PROBLEM DESCRIPTION:
Taking the listing below, restate word for word each line from the line with "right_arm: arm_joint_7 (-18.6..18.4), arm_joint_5" to the line with "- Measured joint", ends included, and stop there.
════
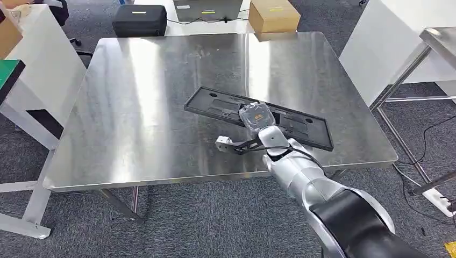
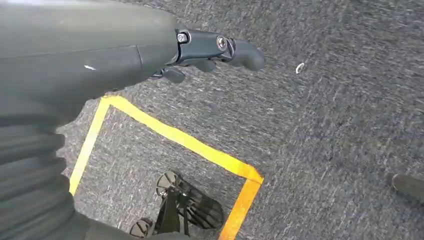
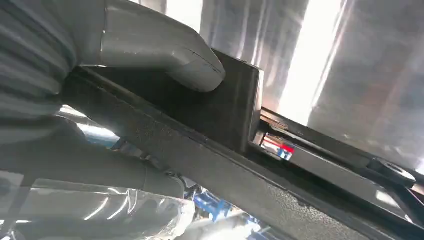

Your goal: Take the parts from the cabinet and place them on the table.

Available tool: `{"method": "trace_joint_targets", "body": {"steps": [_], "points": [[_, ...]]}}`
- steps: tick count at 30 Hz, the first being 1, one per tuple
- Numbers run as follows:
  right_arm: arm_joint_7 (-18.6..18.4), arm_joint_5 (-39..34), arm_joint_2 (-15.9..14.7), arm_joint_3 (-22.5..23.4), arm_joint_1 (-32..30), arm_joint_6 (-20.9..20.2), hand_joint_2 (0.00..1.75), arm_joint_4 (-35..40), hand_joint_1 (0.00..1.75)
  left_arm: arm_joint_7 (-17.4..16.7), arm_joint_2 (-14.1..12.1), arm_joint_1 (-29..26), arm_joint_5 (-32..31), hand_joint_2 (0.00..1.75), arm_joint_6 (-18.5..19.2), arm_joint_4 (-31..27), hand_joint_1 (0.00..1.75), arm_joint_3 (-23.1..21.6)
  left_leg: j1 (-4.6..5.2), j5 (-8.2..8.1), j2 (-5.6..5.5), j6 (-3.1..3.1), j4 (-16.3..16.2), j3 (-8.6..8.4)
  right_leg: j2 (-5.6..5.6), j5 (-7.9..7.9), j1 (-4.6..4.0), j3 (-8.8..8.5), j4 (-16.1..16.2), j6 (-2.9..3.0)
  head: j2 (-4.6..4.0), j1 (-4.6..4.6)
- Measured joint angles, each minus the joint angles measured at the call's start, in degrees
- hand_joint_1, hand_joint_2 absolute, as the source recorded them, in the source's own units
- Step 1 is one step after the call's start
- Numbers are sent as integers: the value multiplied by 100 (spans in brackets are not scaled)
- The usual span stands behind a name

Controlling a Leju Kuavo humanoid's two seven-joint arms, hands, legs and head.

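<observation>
Head view: a long, flat black plastic part (image 1: 258, 117) is seen lying slantwise across the near right portion of the steel table (image 1: 134, 107), and the right hand (image 1: 257, 119) is placed on its middle, with the silver arm reaching in from the lower right. A clear plastic bag with an orange label is seen on the back of that hand. How far the part is lifted off the tabletop cannot be told from this view.

Right wrist view: the part (image 3: 235, 150) is shown clamped by the right hand (image 3: 100, 75). The thick grey thumb (image 3: 170, 55) is pressed flat on the part's upper face, and a darker finger (image 3: 100, 170) is closed against its underside, so the edge of the part is pinched between them. Crinkled clear plastic is seen beside the lower finger. The bright steel of the table is seen behind.

Left wrist view: the left hand (image 2: 210, 52) is seen above grey carpet (image 2: 325, 130) marked with yellow tape (image 2: 185, 142). Its dark fingers (image 2: 240, 52) are loosely extended, and nothing is held or touched by them.
</observation>
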State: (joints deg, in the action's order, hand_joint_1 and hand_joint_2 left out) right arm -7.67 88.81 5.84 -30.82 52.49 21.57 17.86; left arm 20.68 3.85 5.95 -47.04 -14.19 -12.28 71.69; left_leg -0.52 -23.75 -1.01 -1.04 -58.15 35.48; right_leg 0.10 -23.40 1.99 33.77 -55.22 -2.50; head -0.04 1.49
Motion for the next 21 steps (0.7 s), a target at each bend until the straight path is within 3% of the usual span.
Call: {"method": "trace_joint_targets", "body": {"steps": [1,4,5,11,21], "points": [[17,-2,-24,33,-25,0,0,-2,0,15,-2,0,-4,175,22,0,0,0,0,0,1,0,0,0,0,3,0,2,0,-6,0,0],[68,-11,-114,161,-103,0,0,-2,0,22,-15,-1,-26,175,46,0,0,0,0,1,3,-1,0,0,2,7,-1,4,0,-53,0,2],[83,-15,-140,205,-129,2,0,-2,0,0,-17,-1,-39,0,46,0,0,0,-1,2,4,-3,0,0,2,7,-5,6,0,-53,0,0],[129,-48,-271,415,-304,44,0,-2,0,-435,-24,-6,-269,0,114,2,0,-15,-11,5,5,-6,1,-1,2,7,-20,11,-4,-53,0,2],[331,-240,-409,701,-498,-6,0,-2,0,-612,-22,-6,-380,0,256,2,0,-87,-13,7,6,-7,2,-1,2,7,-21,11,-8,-52,0,2]]}}
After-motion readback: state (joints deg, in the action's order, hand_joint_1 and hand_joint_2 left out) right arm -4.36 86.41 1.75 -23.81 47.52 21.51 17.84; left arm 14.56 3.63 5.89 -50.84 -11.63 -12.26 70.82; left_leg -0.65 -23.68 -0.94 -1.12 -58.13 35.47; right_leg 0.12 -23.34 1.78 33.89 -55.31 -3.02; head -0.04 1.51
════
WRITTEN RESPONSE:
  right_arm: arm_joint_7 (-18.6..18.4), arm_joint_5 (-39..34), arm_joint_2 (-15.9..14.7), arm_joint_3 (-22.5..23.4), arm_joint_1 (-32..30), arm_joint_6 (-20.9..20.2), hand_joint_2 (0.00..1.75), arm_joint_4 (-35..40), hand_joint_1 (0.00..1.75)
  left_arm: arm_joint_7 (-17.4..16.7), arm_joint_2 (-14.1..12.1), arm_joint_1 (-29..26), arm_joint_5 (-32..31), hand_joint_2 (0.00..1.75), arm_joint_6 (-18.5..19.2), arm_joint_4 (-31..27), hand_joint_1 (0.00..1.75), arm_joint_3 (-23.1..21.6)
  left_leg: j1 (-4.6..5.2), j5 (-8.2..8.1), j2 (-5.6..5.5), j6 (-3.1..3.1), j4 (-16.3..16.2), j3 (-8.6..8.4)
  right_leg: j2 (-5.6..5.6), j5 (-7.9..7.9), j1 (-4.6..4.0), j3 (-8.8..8.5), j4 (-16.1..16.2), j6 (-2.9..3.0)
  head: j2 (-4.6..4.0), j1 (-4.6..4.6)
- Measured joint angles, each minus the joint angles measured at the call's start, in degrees

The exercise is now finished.